§ **What you will do**
Each entry needs to be restated exactly as written.

Dataset records:
........

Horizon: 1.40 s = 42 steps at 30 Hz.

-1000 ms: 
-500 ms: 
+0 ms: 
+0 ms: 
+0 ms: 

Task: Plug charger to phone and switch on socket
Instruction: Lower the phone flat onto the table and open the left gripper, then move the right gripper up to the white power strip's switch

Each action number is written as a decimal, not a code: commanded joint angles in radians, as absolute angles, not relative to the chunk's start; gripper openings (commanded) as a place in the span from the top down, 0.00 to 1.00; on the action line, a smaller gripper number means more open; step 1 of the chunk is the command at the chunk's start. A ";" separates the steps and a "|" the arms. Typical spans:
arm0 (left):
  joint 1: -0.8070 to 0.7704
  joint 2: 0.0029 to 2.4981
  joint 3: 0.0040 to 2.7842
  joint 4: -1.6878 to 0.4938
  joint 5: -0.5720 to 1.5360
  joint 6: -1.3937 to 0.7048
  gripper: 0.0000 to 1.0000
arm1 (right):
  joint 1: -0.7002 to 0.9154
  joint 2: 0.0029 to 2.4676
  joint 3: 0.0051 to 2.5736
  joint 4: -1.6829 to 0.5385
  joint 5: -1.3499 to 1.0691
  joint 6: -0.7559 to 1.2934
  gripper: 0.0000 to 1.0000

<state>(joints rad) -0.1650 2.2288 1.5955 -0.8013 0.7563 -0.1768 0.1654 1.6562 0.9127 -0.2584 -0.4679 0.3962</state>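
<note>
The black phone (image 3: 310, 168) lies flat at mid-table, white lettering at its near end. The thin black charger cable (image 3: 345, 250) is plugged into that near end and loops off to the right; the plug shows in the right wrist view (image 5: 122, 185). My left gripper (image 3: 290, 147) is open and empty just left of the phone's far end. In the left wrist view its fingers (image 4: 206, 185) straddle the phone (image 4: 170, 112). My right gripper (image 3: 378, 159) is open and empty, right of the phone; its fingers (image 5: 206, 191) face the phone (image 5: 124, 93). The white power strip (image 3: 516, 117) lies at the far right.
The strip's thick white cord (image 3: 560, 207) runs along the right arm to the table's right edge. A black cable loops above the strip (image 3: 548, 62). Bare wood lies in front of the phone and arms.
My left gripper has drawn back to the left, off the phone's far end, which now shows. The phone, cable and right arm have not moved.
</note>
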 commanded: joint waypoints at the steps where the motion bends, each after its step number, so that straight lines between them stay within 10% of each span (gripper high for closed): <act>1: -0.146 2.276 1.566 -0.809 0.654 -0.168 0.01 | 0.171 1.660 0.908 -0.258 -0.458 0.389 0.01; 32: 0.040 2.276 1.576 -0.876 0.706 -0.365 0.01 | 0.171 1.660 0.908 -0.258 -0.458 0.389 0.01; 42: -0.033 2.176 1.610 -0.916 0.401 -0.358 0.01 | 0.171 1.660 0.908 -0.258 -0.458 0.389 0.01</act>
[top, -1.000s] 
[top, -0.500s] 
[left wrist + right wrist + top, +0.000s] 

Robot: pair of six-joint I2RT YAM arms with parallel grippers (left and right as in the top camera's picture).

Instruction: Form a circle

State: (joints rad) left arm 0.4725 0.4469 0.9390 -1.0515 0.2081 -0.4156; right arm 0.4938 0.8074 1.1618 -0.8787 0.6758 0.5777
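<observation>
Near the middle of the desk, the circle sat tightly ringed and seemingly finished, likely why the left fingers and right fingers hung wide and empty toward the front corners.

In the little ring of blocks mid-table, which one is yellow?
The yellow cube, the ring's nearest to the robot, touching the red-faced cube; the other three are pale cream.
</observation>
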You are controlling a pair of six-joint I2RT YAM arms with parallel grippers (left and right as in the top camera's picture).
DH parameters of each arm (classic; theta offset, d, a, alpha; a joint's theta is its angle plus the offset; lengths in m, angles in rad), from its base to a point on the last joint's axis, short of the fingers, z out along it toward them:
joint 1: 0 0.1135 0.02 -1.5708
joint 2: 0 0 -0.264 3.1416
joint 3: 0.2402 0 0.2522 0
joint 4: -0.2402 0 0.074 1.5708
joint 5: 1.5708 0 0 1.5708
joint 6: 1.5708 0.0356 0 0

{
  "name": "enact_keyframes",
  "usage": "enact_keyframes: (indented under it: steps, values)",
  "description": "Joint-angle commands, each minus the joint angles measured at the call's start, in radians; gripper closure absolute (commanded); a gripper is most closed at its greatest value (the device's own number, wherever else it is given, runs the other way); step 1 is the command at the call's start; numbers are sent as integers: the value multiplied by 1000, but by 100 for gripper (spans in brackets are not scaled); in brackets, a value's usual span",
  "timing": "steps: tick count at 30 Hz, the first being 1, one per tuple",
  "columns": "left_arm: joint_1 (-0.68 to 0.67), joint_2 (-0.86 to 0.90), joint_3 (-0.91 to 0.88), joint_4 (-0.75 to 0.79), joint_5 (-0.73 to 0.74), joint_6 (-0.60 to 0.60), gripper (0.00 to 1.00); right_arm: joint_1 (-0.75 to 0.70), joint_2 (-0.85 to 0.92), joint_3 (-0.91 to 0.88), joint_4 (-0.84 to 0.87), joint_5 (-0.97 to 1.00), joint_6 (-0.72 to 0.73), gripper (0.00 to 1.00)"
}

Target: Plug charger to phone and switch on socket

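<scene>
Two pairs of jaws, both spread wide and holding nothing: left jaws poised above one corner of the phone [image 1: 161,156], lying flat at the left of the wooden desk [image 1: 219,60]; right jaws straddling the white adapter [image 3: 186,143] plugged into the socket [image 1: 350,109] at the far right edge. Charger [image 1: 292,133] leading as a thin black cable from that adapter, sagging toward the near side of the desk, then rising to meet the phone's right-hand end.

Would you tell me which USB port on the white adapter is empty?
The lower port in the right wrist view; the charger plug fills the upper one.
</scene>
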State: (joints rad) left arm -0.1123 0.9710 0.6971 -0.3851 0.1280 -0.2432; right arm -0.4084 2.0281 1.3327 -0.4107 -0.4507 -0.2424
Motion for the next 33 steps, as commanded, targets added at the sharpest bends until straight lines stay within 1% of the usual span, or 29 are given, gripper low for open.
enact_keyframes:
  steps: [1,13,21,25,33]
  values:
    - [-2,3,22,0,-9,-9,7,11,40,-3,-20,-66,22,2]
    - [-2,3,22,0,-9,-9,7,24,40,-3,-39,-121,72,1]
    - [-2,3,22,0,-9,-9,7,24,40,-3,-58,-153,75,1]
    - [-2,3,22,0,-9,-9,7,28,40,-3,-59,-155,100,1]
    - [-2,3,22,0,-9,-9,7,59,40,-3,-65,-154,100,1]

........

§ **Answer to this exercise**
Horizon: 1.40 s = 42 steps at 30 Hz.

-1000 ms: 
-500 ms: 
+0 ms: 
+0 ms: 
+0 ms: 

Task: Plug charger to phone and switch on socket
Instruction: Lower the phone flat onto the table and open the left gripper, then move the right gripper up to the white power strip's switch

Each action number is written as a decimal, not a code: commanded joint angles in radians, as absolute angles, not relative to the chunk's start; gripper openings (commanded) as a place in the span from the top down, 0.00 to 1.00; on the action line, a smaller gripper number means more open; step 1 of the chunk is the command at the chunk's start. A ";" separates the steps and a "|" the arms. Typical spans:
arm0 (left):
  joint 1: -0.8070 to 0.7704
  joint 2: 0.0029 to 2.4981
  joint 3: 0.0040 to 2.7842
  joint 4: -1.6878 to 0.4938
  joint 5: -0.5720 to 1.5360
  joint 6: -1.3937 to 0.7048
  gripper: 0.0000 to 1.0000
arm1 (right):
  joint 1: -0.7002 to 0.9154
  joint 2: 0.0029 to 2.4676
  joint 3: 0.0051 to 2.5736
  joint 4: -1.6829 to 0.5385
  joint 5: -1.3499 to 1.0691
  joint 6: -0.7559 to 1.2934
  gripper: 0.0000 to 1.0000

<state>(joints rad) -0.1650 2.2288 1.5955 -0.8013 0.7563 -0.1768 0.1654 1.6562 0.9127 -0.2584 -0.4679 0.3962</state>
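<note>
The black phone (image 3: 310, 168) lies flat at mid-table, white lettering at its near end. The thin black charger cable (image 3: 345, 250) is plugged into that near end and loops off to the right; the plug shows in the right wrist view (image 5: 122, 185). My left gripper (image 3: 290, 147) is open and empty just left of the phone's far end. In the left wrist view its fingers (image 4: 206, 185) straddle the phone (image 4: 170, 112). My right gripper (image 3: 378, 159) is open and empty, right of the phone; its fingers (image 5: 206, 191) face the phone (image 5: 124, 93). The white power strip (image 3: 516, 117) lies at the far right.
The strip's thick white cord (image 3: 560, 207) runs along the right arm to the table's right edge. A black cable loops above the strip (image 3: 548, 62). Bare wood lies in front of the phone and arms.
My left gripper has drawn back to the left, off the phone's far end, which now shows. The phone, cable and right arm have not moved.
</note>
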 commanded: joint waypoints at the steps where the motion bends, each after its step number, so that straight lines between them stay within 10% of each span (gripper high for closed): <act>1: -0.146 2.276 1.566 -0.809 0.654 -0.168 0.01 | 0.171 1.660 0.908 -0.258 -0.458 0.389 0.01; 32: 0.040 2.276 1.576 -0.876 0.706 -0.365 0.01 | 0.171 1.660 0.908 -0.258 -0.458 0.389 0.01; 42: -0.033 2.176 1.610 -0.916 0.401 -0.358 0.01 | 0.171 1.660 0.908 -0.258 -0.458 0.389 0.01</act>
[top, -1.000s] 
[top, -0.500s] 
[left wrist + right wrist + top, +0.000s] 

Robot: pair of six-joint I2RT YAM arms with parallel grippers (left and right as in the top camera's picture).

Instruction: Form a circle

State: (joints rad) left arm 0.4725 0.4469 0.9390 -1.0515 0.2081 -0.4156; right arm 0.4938 0.8074 1.1618 -0.8787 0.6758 0.5777
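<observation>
Near the middle of the desk, the circle sat tightly ringed and seemingly finished, likely why the left fingers and right fingers hung wide and empty toward the front corners.

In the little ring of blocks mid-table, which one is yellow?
The yellow cube, the ring's nearest to the robot, touching the red-faced cube; the other three are pale cream.
</observation>
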You are controlling a pair of six-joint I2RT YAM arms with parallel grippers (left and right as in the top camera's picture).
DH parameters of each arm (classic; theta offset, d, a, alpha; a joint's theta is its angle plus the offset; lengths in m, angles in rad), from its base to a point on the last joint's axis, short of the fingers, z out along it toward them:
joint 1: 0 0.1135 0.02 -1.5708
joint 2: 0 0 -0.264 3.1416
joint 3: 0.2402 0 0.2522 0
joint 4: -0.2402 0 0.074 1.5708
joint 5: 1.5708 0 0 1.5708
joint 6: 1.5708 0.0356 0 0

{
  "name": "enact_keyframes",
  "usage": "enact_keyframes: (indented under it: steps, values)",
  "description": "Joint-angle commands, each minus the joint angles measured at the call's start, in radians; gripper closure absolute (commanded); a gripper is most closed at its greatest value (the device's own number, wherever else it is given, runs the other way); step 1 is the command at the call's start; numbers are sent as integers: the value multiplied by 1000, but by 100 for gripper (spans in brackets are not scaled); in brackets, a value's usual span",
  "timing": "steps: tick count at 30 Hz, the first being 1, one per tuple",
  "columns": "left_arm: joint_1 (-0.68 to 0.67), joint_2 (-0.86 to 0.90), joint_3 (-0.91 to 0.88), joint_4 (-0.75 to 0.79), joint_5 (-0.73 to 0.74), joint_6 (-0.60 to 0.60), gripper (0.00 to 1.00); right_arm: joint_1 (-0.75 to 0.70), joint_2 (-0.85 to 0.92), joint_3 (-0.91 to 0.88), joint_4 (-0.84 to 0.87), joint_5 (-0.97 to 1.00), joint_6 (-0.72 to 0.73), gripper (0.00 to 1.00)"
}

Target: Plug charger to phone and switch on socket

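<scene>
Two pairs of jaws, both spread wide and holding nothing: left jaws poised above one corner of the phone [image 1: 161,156], lying flat at the left of the wooden desk [image 1: 219,60]; right jaws straddling the white adapter [image 3: 186,143] plugged into the socket [image 1: 350,109] at the far right edge. Charger [image 1: 292,133] leading as a thin black cable from that adapter, sagging toward the near side of the desk, then rising to meet the phone's right-hand end.

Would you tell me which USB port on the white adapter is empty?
The lower port in the right wrist view; the charger plug fills the upper one.
</scene>
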State: (joints rad) left arm -0.1123 0.9710 0.6971 -0.3851 0.1280 -0.2432; right arm -0.4084 2.0281 1.3327 -0.4107 -0.4507 -0.2424
Motion for the next 33 steps, as commanded, targets added at the sharpest bends until straight lines stay within 1% of the usual span, or 29 are given, gripper low for open.
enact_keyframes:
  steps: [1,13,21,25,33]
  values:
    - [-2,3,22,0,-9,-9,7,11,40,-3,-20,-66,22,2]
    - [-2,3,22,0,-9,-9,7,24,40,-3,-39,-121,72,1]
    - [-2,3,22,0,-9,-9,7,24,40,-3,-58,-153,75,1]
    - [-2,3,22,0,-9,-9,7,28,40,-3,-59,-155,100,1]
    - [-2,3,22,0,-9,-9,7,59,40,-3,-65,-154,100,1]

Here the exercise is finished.